* [Exercise objective]: From the first line to the last, restate every record word for word, leaving out the pictures.

----- Entries supplied -----

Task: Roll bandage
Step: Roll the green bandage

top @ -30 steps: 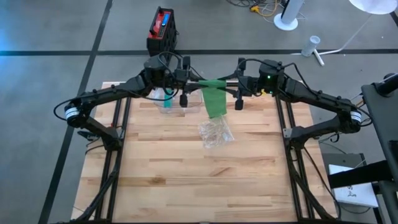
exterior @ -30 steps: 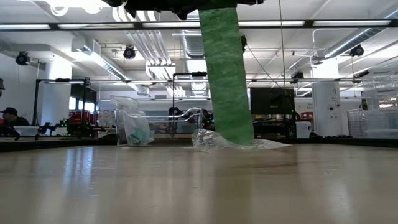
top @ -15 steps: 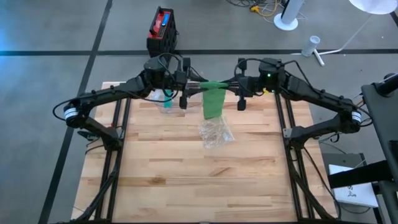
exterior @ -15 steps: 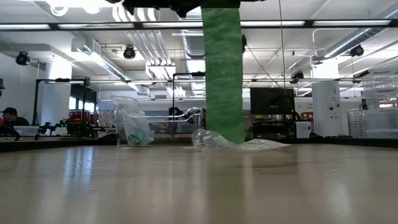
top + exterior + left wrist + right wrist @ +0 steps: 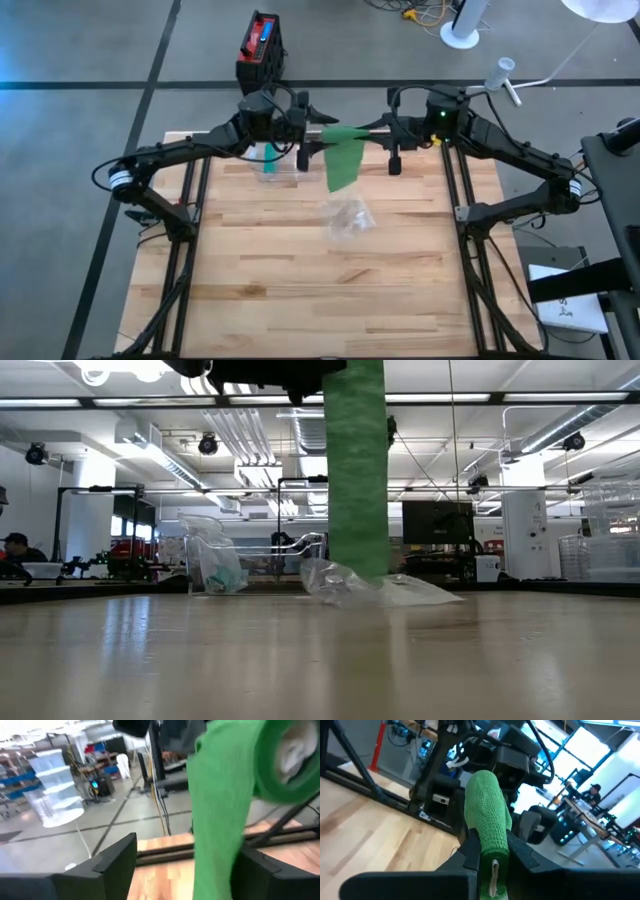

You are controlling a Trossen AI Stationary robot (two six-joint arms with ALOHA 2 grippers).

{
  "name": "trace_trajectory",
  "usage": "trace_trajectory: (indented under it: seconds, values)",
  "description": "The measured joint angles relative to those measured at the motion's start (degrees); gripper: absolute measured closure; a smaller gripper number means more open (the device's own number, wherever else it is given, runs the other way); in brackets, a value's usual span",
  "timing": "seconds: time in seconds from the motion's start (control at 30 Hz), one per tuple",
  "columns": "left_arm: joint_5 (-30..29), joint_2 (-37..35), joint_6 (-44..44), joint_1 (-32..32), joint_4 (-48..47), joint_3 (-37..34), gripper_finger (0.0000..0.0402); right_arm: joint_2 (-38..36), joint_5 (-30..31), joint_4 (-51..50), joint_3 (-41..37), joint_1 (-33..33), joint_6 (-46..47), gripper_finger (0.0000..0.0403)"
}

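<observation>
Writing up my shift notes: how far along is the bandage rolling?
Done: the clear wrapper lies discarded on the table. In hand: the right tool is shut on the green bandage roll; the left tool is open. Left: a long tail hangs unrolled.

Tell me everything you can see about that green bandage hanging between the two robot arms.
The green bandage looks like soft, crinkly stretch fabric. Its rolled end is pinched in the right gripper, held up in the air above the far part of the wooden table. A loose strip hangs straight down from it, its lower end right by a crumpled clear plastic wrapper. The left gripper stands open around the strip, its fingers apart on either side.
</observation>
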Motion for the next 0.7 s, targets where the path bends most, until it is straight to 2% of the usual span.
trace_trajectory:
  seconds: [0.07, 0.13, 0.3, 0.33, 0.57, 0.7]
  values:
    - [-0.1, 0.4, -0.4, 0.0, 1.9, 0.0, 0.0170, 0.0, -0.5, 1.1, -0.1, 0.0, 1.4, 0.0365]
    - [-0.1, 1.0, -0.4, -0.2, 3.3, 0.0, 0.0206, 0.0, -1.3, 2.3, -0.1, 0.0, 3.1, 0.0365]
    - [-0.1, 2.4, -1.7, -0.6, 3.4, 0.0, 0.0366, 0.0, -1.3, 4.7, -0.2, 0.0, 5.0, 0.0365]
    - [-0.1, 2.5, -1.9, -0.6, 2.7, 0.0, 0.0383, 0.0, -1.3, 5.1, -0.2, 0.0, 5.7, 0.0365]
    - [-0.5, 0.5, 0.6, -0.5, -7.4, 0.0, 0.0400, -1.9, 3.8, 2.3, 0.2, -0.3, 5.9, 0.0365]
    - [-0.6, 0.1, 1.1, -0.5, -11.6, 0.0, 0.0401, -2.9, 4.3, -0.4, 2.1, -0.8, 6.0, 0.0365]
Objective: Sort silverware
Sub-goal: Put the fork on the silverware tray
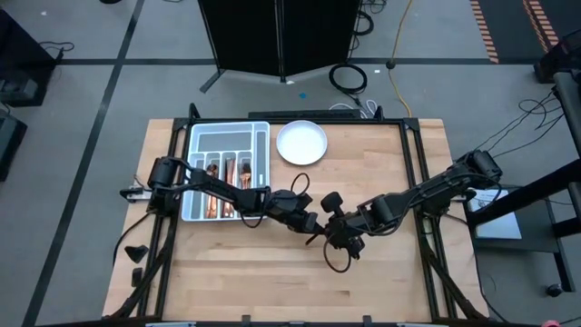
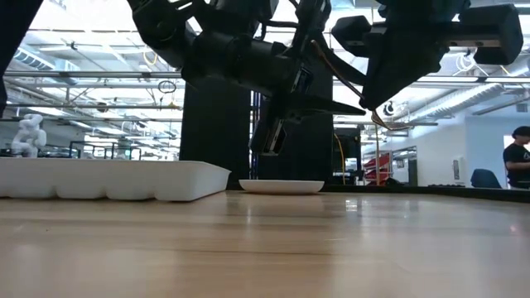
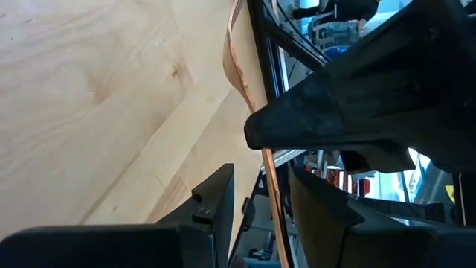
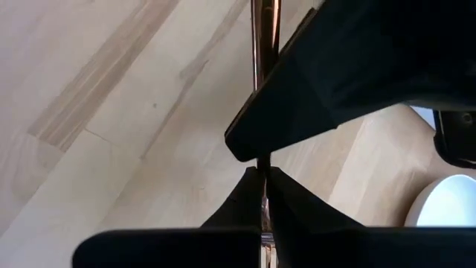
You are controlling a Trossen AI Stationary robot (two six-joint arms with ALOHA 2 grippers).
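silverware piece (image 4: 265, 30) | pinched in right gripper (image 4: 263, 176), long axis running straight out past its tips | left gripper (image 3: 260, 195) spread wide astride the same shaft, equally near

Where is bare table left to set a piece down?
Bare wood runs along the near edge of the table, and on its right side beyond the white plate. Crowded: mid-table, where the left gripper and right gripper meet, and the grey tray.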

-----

* [Solution to this task]:
Task: Roll bandage
Step: Roll the green bandage

top @ -30 steps: 
exterior @ -30 steps: 
top @ -15 steps: 
exterior @ -15 steps: 
top + exterior + left wrist + right wrist @ +0 steps: 

You are controlling a Trossen AI Stationary robot (two six-joint arms with ALOHA 2 grippers).

{
  "name": "trace_trajectory",
  "usage": "trace_trajectory: (indented under it: seconds, values)",
  "description": "The measured joint angles relative to those measured at the motion's start (degrees); gripper: absolute measured closure; a smaller gripper number means more open (the device's own number, wherever else it is given, runs the other way); in brackets, a value's usual span",
  "timing": "seconds: time in seconds from the motion's start (control at 30 Hz), one per tuple",
  "columns": "left_arm: joint_5 (-30..29), joint_2 (-37..35), joint_6 (-44..44), joint_1 (-32..32), joint_4 (-48..47), joint_3 (-37..34), gripper_finger (0.0000..0.0402); right_arm: joint_2 (-38..36), joint_5 (-30..31), joint_4 (-51..50), joint_3 (-41..37), joint_1 (-33..33), joint_6 (-46..47), gripper_finger (0.0000..0.0403)"
}

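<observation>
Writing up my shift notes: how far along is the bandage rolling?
Done: the clear wrapper lies discarded on the table. In hand: the right tool is shut on the green bandage roll; the left tool is open. Left: a long tail hangs unrolled.

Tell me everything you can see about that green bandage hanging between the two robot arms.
The green bandage looks like soft, crinkly stretch fabric. Its rolled end is pinched in the right gripper, held up in the air above the far part of the wooden table. A loose strip hangs straight down from it, its lower end right by a crumpled clear plastic wrapper. The left gripper stands open around the strip, its fingers apart on either side.
</observation>
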Motion for the next 0.7 s, targets where the path bends most, until it is straight to 2% of the usual span.
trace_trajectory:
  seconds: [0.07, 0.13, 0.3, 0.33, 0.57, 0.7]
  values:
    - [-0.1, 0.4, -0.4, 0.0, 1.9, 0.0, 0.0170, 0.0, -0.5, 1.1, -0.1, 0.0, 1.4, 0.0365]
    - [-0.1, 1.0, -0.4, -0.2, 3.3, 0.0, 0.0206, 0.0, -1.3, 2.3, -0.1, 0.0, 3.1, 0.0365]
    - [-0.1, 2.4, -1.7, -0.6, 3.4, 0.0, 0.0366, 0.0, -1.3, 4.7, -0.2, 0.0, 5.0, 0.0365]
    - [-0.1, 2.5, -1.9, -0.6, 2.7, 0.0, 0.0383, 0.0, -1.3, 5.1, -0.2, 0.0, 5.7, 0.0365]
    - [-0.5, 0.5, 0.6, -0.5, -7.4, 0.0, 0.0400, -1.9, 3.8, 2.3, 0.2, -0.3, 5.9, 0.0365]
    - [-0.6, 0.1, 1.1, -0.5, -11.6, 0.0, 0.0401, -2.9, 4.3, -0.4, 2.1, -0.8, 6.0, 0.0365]
Objective: Sort silverware
Sub-goal: Put the fork on the silverware tray
You are controlling a Trossen AI Stationary robot (two six-joint arms with ALOHA 2 grippers).
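silverware piece (image 4: 265, 30) | pinched in right gripper (image 4: 263, 176), long axis running straight out past its tips | left gripper (image 3: 260, 195) spread wide astride the same shaft, equally near

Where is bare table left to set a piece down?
Bare wood runs along the near edge of the table, and on its right side beyond the white plate. Crowded: mid-table, where the left gripper and right gripper meet, and the grey tray.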

Nothing remains to add to the output.